▶ **Task statement**
Keep each line of the material that includes "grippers", and leave out the rest.

▶ **Given information**

● ● ● ● ● ● ●

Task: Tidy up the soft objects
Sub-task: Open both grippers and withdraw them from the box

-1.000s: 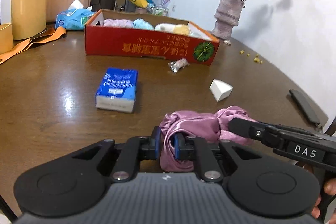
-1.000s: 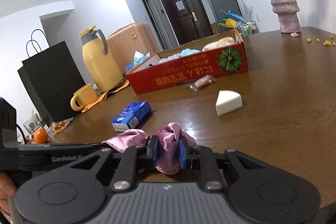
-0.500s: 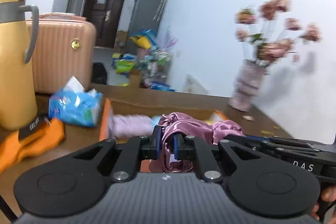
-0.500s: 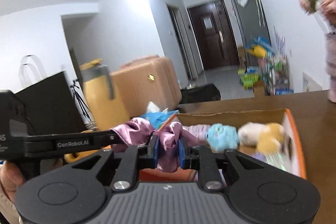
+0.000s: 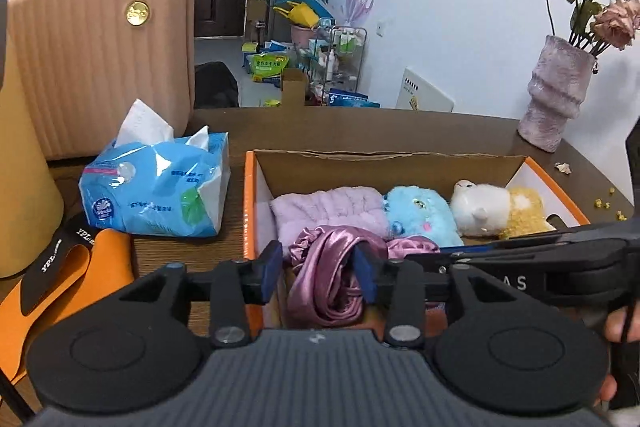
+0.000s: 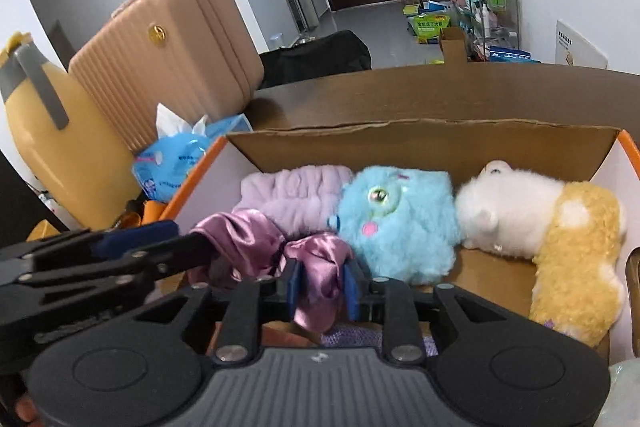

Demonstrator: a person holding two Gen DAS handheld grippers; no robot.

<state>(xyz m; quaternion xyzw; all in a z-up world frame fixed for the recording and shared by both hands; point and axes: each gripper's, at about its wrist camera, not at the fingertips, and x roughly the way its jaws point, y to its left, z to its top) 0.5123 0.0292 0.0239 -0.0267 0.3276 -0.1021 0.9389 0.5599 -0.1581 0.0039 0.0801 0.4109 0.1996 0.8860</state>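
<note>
The purple satin scrunchie (image 5: 332, 267) hangs over the near left corner of the cardboard box (image 5: 384, 163), by a lilac fleece cloth (image 5: 328, 207) and a blue plush toy (image 6: 400, 219). The left gripper (image 5: 320, 269) is opening, its pads clear of the satin; the right gripper (image 6: 322, 285), also opening, still touches it.
</note>
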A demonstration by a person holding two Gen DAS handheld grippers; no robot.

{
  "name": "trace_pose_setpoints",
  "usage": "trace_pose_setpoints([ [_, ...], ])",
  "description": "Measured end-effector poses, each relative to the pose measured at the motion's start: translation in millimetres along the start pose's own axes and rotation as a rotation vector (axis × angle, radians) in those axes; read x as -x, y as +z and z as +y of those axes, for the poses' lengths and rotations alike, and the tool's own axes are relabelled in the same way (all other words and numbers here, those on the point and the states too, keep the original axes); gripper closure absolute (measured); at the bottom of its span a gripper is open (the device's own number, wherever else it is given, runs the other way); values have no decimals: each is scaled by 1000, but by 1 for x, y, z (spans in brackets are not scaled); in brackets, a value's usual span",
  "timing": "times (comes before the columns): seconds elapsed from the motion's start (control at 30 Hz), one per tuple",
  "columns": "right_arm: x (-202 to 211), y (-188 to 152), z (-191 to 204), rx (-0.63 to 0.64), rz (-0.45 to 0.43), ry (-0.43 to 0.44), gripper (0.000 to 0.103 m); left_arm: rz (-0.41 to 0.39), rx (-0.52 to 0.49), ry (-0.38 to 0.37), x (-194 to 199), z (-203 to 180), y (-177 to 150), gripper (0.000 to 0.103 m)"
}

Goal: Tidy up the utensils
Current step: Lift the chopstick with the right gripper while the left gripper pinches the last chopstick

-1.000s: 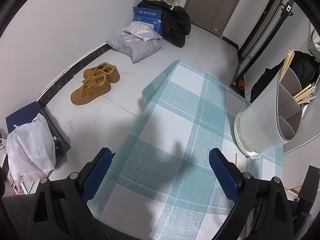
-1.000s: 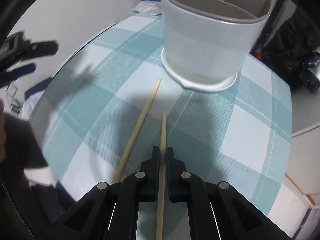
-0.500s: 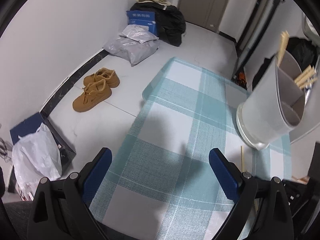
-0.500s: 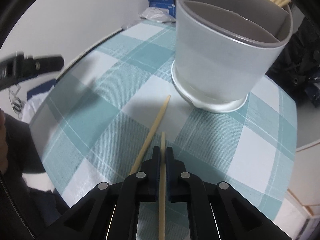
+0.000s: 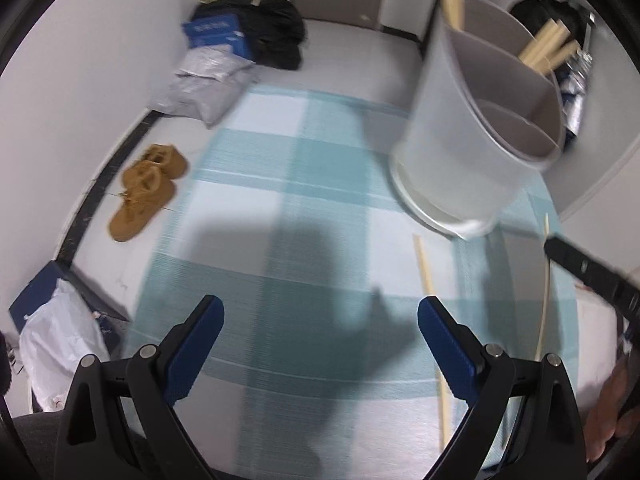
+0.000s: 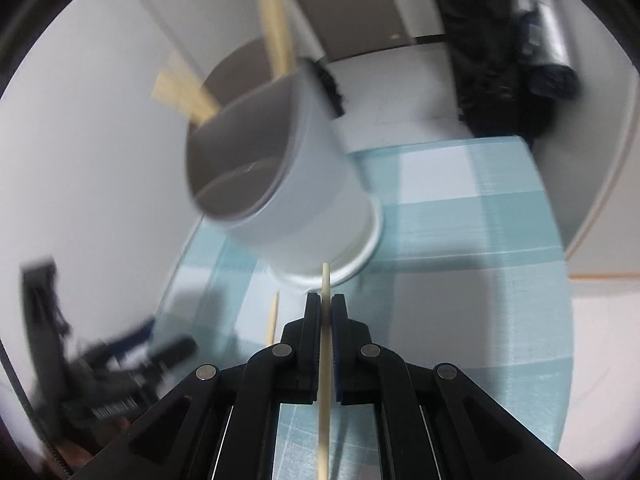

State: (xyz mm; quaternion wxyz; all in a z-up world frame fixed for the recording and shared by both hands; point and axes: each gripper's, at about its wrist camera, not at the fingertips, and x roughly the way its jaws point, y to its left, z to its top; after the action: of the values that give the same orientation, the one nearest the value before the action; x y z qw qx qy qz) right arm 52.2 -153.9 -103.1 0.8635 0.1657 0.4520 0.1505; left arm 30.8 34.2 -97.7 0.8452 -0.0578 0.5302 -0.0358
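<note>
While the left wrist view is blurred, the left gripper (image 5: 320,334) is seen with its blue-padded jaws spread wide apart and nothing between them, held above a table (image 5: 280,200) covered in teal and white checks. A loose chopstick (image 5: 430,320) is seen lying flat on the cloth just beside the right-hand pad. Beyond it, a white divided utensil holder (image 5: 472,148) stands on the table, with wooden chopsticks already poking from its far compartments. At the right edge, part of the right gripper (image 5: 588,268) is caught, with a thin held chopstick (image 5: 545,280) running past it. Only this view shows the holder's dividers, and a pair of tan shoes (image 5: 148,188) on the floor.

From the right wrist view, the right gripper (image 6: 326,304) is seen clamped on the held chopstick (image 6: 325,320), whose tip is aimed at the base of the utensil holder (image 6: 304,208). The tightness of the grip is shown only here. The loose chopstick (image 6: 273,316) is glimpsed below on the left.

A miss is judged possible: the tip sits low against the holder's wall, so the holder could be knocked or tipped if the stick is not raised over the rim. The slim stick could also pivot or slip between the pads.
</note>
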Motion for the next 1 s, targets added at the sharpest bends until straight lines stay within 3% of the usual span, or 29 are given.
trace_pose_setpoints([
  [0.07, 8, 1, -13, -76, -35, 25, 99, 21, -5, -47, -3, -5, -1, 8],
  [0.17, 27, 7, -33, -159, -73, 55, 99, 42, -27, -54, -8, -16, 0, 8],
  [0.33, 43, 1, -45, -184, -130, 67, 99, 69, -101, -9, -20, -36, 8, 11],
  [0.43, 53, 1, -47, -186, -159, 59, 99, 98, -94, 7, -31, -41, 11, 15],
  [0.53, 58, 0, -61, -205, -179, 68, 99, 129, -91, 78, -47, -45, 9, 20],
  [0.63, 63, 0, -69, -216, -197, 64, 99, 91, -115, 99, -44, -53, 9, 23],
  [0.77, 74, 0, -71, -221, -210, 63, 99, 103, -79, 83, -42, -60, 12, 48],
  [0.83, 77, 0, -72, -218, -220, 62, 99, 107, -76, 77, -40, -65, 12, 65],
  [0.9, 79, 1, -73, -222, -225, 70, 99, 114, -75, 67, -39, -71, 12, 91],
  [1.0, 81, 2, -72, -217, -234, 75, 99, 121, -69, 61, -40, -75, 11, 101],
])
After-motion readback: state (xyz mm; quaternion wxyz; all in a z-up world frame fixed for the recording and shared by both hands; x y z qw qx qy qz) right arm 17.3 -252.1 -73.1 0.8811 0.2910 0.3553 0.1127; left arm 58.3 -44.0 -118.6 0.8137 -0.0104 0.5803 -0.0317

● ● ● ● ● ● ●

▶ **Result**
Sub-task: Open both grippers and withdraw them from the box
Demonstrator: a person holding two Gen DAS handheld grippers; no robot.
A demonstration by a person holding two Gen DAS handheld grippers; no robot.

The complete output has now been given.